Dalam surat perintah tersebut, Yusmada yang saat itu menjabat sebagai Kepala Dinas Perumahan Rakyat dan Kawasan Permukiman Kota Tanjungbalai masuk sebagai salah satu pelamar seleksi. Setelah Yusmada mengikuti beberapa tahapan seleksi, pada Juli 2019 bertempat di Kantor Dinas Perumahan Rakyat dan Kawasan Permukiman Kota Tanjungbalai, Yusmada bertemu dengan Sajali Lubis yang merupakan teman sekaligus orang kepercayaan dari Syahrial.

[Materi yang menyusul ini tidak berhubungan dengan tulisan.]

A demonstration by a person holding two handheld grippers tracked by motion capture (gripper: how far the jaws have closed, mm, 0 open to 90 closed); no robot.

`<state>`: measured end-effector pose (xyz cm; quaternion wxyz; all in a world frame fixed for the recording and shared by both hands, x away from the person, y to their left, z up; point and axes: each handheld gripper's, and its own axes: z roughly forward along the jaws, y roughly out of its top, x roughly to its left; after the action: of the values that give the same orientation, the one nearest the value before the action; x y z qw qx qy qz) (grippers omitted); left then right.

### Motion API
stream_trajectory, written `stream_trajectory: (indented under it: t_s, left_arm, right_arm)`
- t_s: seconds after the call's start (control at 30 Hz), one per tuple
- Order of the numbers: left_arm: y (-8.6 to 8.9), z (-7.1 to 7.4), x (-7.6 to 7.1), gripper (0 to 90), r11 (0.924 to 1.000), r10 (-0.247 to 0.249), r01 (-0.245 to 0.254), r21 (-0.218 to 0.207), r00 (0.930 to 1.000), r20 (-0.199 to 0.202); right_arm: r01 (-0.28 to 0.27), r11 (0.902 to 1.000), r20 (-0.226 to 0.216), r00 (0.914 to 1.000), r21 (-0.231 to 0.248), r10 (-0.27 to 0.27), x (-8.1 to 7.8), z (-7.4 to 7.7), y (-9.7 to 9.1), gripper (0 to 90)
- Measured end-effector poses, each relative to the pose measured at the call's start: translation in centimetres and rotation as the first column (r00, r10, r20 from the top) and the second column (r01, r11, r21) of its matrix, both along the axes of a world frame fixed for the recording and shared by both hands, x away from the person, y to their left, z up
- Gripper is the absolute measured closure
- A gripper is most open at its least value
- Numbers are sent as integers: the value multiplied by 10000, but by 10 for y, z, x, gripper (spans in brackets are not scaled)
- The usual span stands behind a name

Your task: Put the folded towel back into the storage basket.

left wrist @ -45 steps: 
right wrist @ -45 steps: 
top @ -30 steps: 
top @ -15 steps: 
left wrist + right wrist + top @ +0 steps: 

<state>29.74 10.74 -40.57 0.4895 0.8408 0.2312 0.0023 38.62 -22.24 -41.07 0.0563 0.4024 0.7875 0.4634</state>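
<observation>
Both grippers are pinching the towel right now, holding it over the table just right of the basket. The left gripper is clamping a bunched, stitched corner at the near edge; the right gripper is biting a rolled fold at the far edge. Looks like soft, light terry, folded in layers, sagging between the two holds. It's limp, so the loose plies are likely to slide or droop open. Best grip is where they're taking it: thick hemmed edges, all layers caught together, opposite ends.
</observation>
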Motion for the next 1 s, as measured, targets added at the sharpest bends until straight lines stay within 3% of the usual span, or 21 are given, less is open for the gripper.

Dalam pertemuan tersebut, Yusmada diduga menyampaikan pada Sajali untuk memberikan uang sejumlah Rp200 juta kepada Syahrial dan langsung ditindaklanjuti oleh Sajali dengan menelepon Syahrial dan kemudian langsung disepakati serta disetujui oleh Syahrial.

Selanjutnya pada September 2019, Yusmada dinyatakan lulus dan terpilih sebagai Sekda Kota Tanjungbalai berdasarkan Surat Keputusan Wali Kota Tanjungbalai yang ditandatangani oleh Syahrial.

Atas terpilihnya Yusmada sebagai Sekda Kota Tanjungbalai, Sajali atas perintah Syahrial kembali menemui Yusmada untuk menagih dan meminta uang sebesar Rp200 juta. Yusmada langsung menyiapkan uang yang diminta dengan melakukan penarikan tunai sebesar Rp200 juta di salah satu bank di Tanjungbalai Asahan dan setelahnya langsung diserahkan ke Sajali untuk diteruskan ke Syahrial.